-- Input data --
━━━━━━━━━━━━━━━━
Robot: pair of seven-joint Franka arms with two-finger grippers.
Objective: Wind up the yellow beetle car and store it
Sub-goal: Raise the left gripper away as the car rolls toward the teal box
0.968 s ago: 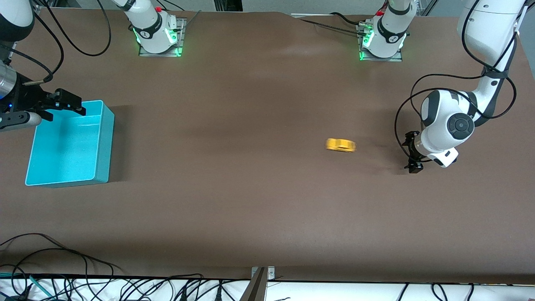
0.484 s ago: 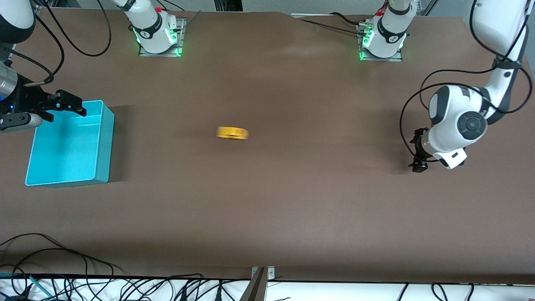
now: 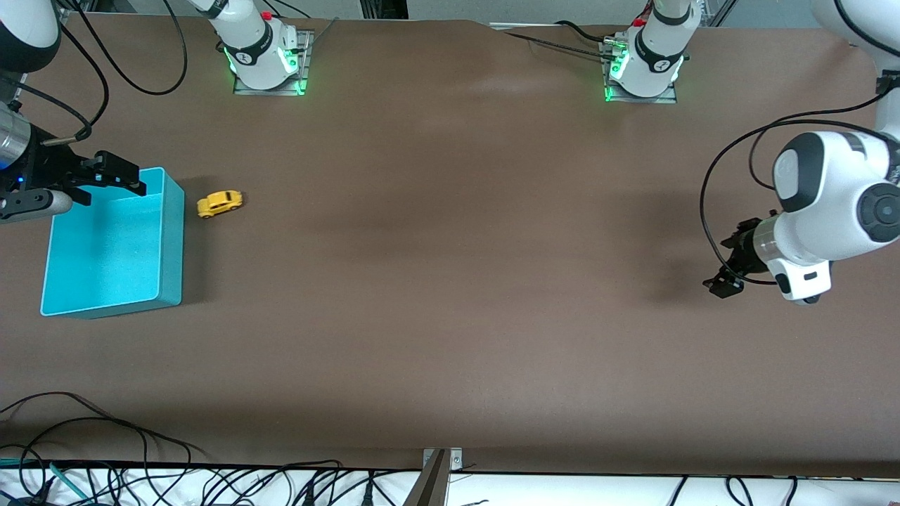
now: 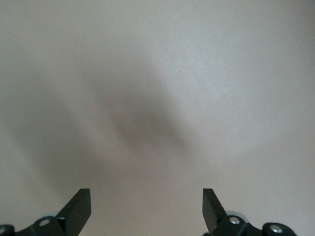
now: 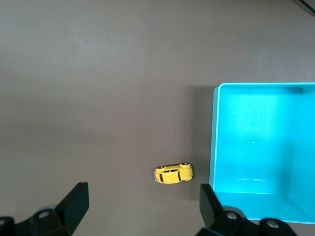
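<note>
The brown worktop (image 3: 450, 316) carries a turquoise bin (image 3: 169, 239) at the right arm's end. The right tool (image 3: 105, 179) hangs over the bin's rim, jaws wide apart and empty. The left tool (image 3: 728, 267), also wide open and empty, hangs over bare worktop at the left arm's end. The yellow beetle car (image 3: 219, 204) sits on the worktop just beside the bin

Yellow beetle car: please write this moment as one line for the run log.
yellow beetle car: on table beside turquoise bin, outside it | right hand: open, over bin's edge | left hand: open, empty, at its own end
</note>
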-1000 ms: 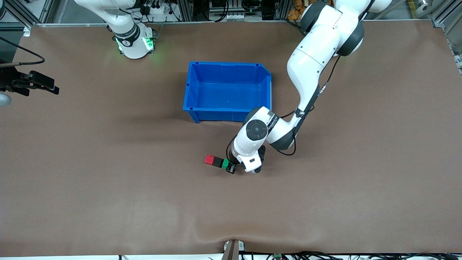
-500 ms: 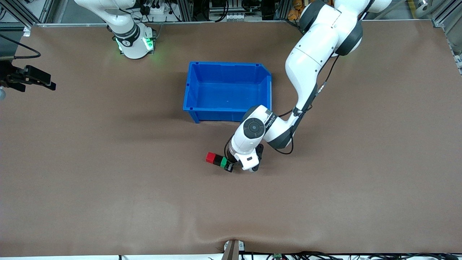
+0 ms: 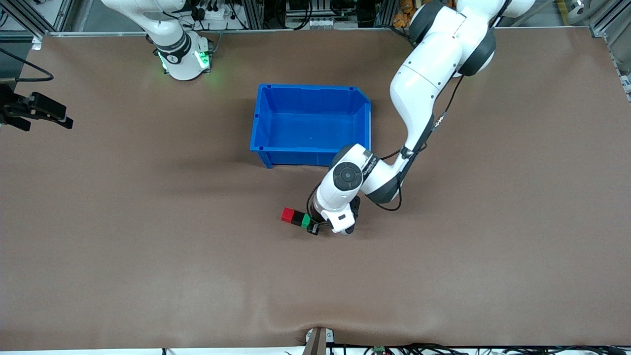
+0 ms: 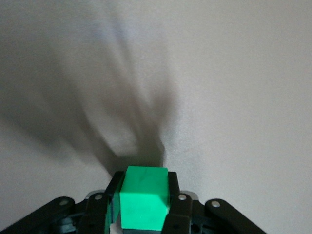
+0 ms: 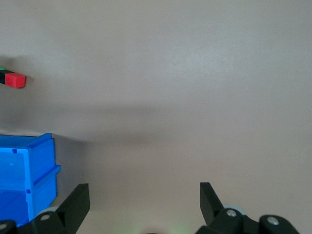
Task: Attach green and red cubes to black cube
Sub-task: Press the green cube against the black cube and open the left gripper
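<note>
The left claw [image 3: 312, 226] pinched the small matte green cube [image 3: 306, 221] against the black cube [image 3: 297, 219], red cube [image 3: 287, 215] already joined, on the brown tabletop [image 3: 148, 222] near the blue plastic bin [image 3: 309, 123]. I'd have pressed squarely before letting go. The right claw [image 5: 142, 204] waited, spread.

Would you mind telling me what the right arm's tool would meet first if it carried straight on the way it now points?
Probably only the bare table: the right tool, open, points across the brown surface. The red cube and blue bin sit off to one side of that line, though depth is uncertain.

Black cube [image 3: 297, 218] mostly hidden — left hand [image 3: 312, 225] too
</note>
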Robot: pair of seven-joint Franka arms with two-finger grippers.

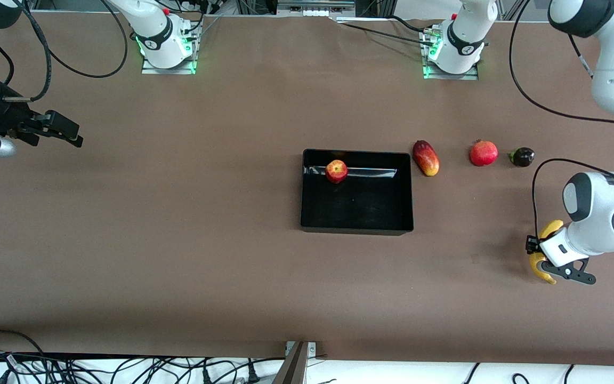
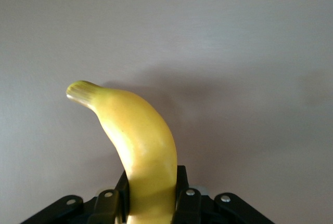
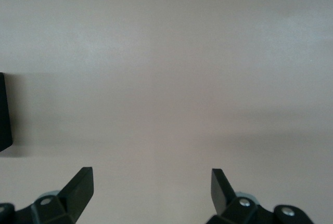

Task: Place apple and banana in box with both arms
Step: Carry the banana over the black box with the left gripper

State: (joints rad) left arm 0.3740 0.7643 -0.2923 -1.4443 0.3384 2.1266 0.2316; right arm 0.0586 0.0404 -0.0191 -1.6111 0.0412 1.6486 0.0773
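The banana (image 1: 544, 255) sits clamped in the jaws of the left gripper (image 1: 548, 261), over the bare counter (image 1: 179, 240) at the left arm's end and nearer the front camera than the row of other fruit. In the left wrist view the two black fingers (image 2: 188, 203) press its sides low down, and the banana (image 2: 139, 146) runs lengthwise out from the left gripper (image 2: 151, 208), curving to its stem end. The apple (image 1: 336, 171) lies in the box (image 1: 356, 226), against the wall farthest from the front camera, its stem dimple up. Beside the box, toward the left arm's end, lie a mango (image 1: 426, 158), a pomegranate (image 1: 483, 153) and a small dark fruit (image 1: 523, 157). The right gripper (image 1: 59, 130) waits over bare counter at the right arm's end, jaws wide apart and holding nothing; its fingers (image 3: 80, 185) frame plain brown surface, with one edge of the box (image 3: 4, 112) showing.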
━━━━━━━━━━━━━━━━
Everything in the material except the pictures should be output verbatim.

-- Finished exercise --
Robot: pair of seven-joint Franka arms with two-finger grippers.
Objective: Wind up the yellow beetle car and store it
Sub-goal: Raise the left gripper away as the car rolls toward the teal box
0.968 s ago: 
0.484 s ago: 
now: 
now: 
now: 
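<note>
The brown worktop (image 3: 450, 316) carries a turquoise bin (image 3: 169, 239) at the right arm's end. The right tool (image 3: 105, 179) hangs over the bin's rim, jaws wide apart and empty. The left tool (image 3: 728, 267), also wide open and empty, hangs over bare worktop at the left arm's end. The yellow beetle car (image 3: 219, 204) sits on the worktop just beside the bin

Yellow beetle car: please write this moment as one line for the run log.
yellow beetle car: on table beside turquoise bin, outside it | right hand: open, over bin's edge | left hand: open, empty, at its own end
</note>
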-1000 ms: 
-500 ms: 
+0 ms: 
+0 ms: 
+0 ms: 
Task: Attach green and red cubes to black cube
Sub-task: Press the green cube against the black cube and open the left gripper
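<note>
The left claw [image 3: 312, 226] pinched the small matte green cube [image 3: 306, 221] against the black cube [image 3: 297, 219], red cube [image 3: 287, 215] already joined, on the brown tabletop [image 3: 148, 222] near the blue plastic bin [image 3: 309, 123]. I'd have pressed squarely before letting go. The right claw [image 5: 142, 204] waited, spread.

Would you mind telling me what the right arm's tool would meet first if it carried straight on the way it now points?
Probably only the bare table: the right tool, open, points across the brown surface. The red cube and blue bin sit off to one side of that line, though depth is uncertain.

Black cube [image 3: 297, 218] mostly hidden — left hand [image 3: 312, 225] too
</note>
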Robot: pair of seven-joint Franka arms with two-finger grippers.


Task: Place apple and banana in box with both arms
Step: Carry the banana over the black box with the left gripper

State: (joints rad) left arm 0.3740 0.7643 -0.2923 -1.4443 0.3384 2.1266 0.2316; right arm 0.0586 0.0404 -0.0191 -1.6111 0.0412 1.6486 0.0773
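The banana (image 1: 544, 255) sits clamped in the jaws of the left gripper (image 1: 548, 261), over the bare counter (image 1: 179, 240) at the left arm's end and nearer the front camera than the row of other fruit. In the left wrist view the two black fingers (image 2: 188, 203) press its sides low down, and the banana (image 2: 139, 146) runs lengthwise out from the left gripper (image 2: 151, 208), curving to its stem end. The apple (image 1: 336, 171) lies in the box (image 1: 356, 226), against the wall farthest from the front camera, its stem dimple up. Beside the box, toward the left arm's end, lie a mango (image 1: 426, 158), a pomegranate (image 1: 483, 153) and a small dark fruit (image 1: 523, 157). The right gripper (image 1: 59, 130) waits over bare counter at the right arm's end, jaws wide apart and holding nothing; its fingers (image 3: 80, 185) frame plain brown surface, with one edge of the box (image 3: 4, 112) showing.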

This exercise requires no additional answer.